Thanks for the amazing work and the amazing code base!!

Could you please provide information on whether there are any constraints regarding the minimum and maximum values outputted by the depth network for the MiDaS model using the 'exp' setting? Specifically, I would like to know if the depth values range from 0.01 to infinity, or if they are normalized in some way. Additionally, could you clarify if any scale or shift adjustments are applied to the output? I am interested in adapting the output for use in a metric depth setting.

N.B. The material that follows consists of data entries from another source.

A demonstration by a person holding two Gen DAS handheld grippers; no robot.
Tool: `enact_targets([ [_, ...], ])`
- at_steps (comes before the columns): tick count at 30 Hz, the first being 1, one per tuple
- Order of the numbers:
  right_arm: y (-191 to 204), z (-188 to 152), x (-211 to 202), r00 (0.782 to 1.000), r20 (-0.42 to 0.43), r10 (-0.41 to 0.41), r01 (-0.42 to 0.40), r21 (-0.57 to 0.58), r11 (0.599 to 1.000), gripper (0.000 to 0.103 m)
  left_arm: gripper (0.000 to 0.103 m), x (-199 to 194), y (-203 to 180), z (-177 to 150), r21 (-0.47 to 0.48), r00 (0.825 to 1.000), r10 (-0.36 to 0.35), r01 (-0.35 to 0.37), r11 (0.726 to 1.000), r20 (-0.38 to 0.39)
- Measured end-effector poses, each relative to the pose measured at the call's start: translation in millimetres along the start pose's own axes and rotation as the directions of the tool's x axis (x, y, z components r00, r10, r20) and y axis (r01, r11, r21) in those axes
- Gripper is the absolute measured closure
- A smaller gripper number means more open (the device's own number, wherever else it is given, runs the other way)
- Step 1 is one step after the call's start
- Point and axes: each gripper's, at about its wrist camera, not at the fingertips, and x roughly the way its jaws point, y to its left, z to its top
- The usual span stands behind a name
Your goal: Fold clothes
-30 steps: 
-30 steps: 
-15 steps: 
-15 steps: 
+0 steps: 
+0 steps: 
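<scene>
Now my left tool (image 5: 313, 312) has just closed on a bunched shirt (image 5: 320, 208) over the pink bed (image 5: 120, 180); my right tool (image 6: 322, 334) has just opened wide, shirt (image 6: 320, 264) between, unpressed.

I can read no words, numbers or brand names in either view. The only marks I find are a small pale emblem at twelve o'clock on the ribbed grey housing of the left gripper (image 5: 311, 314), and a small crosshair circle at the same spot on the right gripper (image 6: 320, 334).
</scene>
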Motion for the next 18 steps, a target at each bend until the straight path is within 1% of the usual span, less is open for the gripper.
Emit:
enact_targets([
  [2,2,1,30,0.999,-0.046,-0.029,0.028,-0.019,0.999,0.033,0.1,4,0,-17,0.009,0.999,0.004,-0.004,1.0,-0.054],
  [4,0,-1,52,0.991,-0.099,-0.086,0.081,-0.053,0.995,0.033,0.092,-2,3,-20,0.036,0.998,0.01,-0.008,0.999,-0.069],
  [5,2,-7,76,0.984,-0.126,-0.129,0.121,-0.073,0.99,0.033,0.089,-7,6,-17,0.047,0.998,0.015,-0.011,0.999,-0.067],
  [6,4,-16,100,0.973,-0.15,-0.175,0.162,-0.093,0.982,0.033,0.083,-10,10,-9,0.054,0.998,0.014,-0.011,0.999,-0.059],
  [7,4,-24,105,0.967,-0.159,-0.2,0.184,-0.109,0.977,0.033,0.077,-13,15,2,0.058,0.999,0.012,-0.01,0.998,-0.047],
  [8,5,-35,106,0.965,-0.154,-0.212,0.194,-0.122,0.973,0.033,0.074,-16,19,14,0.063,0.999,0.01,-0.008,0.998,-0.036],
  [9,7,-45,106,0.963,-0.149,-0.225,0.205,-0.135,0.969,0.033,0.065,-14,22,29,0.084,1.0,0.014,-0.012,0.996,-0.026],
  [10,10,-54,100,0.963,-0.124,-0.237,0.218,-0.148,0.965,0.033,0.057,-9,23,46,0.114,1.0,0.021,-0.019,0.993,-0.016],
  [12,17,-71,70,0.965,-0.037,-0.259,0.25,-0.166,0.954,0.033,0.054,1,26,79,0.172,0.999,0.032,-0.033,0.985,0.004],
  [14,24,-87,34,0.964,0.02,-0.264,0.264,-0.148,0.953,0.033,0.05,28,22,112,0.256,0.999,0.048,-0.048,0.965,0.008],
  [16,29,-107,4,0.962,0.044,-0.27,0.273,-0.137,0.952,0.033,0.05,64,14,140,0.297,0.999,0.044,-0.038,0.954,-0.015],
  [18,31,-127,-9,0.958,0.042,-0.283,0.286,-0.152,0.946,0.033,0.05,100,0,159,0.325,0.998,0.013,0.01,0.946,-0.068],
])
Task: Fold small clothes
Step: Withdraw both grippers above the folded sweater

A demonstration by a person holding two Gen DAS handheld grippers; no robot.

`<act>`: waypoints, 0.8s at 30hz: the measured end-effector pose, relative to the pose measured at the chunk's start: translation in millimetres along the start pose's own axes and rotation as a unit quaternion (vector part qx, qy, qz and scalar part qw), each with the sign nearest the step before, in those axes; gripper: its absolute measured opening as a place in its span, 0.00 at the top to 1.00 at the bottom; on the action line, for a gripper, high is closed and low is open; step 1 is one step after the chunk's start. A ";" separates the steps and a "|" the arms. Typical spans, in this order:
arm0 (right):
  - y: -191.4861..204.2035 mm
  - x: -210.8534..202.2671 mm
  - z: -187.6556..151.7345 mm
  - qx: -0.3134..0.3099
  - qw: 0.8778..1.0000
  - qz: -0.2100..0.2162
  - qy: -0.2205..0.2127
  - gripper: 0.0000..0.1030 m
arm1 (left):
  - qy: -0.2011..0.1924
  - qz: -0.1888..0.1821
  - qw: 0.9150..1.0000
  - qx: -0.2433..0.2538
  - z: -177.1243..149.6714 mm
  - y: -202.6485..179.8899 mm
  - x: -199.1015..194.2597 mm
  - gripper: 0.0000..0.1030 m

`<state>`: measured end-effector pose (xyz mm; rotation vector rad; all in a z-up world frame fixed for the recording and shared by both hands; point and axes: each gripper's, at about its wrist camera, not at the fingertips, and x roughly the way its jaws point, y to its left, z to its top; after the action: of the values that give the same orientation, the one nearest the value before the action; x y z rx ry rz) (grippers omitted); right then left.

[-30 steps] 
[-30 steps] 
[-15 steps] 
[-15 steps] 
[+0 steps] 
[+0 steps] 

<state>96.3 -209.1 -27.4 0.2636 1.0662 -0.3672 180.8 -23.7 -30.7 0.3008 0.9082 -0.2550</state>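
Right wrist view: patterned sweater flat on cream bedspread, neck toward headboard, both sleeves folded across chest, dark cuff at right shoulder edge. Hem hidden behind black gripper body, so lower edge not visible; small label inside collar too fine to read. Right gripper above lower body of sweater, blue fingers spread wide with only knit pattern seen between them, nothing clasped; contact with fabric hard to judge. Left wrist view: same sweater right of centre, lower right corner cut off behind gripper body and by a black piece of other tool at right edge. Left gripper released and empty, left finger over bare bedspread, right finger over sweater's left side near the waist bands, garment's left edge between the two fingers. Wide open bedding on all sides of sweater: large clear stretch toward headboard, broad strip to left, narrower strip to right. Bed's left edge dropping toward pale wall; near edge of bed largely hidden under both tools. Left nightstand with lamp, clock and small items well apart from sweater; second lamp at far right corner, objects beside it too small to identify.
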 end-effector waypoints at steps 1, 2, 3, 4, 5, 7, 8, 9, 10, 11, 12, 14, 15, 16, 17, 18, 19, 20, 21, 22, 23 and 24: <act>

Also, what are the advantages of using depth midas 'exp' vs. midas 'original'? Did you find any difference in your experiments?

Thanks!

dcharatan commented 6 months ago

There are no additional constraints regarding the minimum and maximum values for the "exp" setting. The outputs will naturally be between 0.01 and infinity. We don't apply additional scale or shift adjustments beyond what you see here:

https://github.com/dcharatan/flowmap/blob/19ac72b78d010220bd9487553db4fb463ab317d4/flowmap/model/backbone/backbone_midas.py#L80-L84

The "exp" setting works better for random initialization, since there's no clipping of the gradients due to ReLU like there is with the "original" setting. We use the "original" setting because that's what the pre-trained MiDaS network uses. If you want to train a new initialization checkpoint totally from scratch, it might be worth exploring whether "exp" works better. Just make sure the values at initialization are reasonable (i.e., not extremely large because of the exp).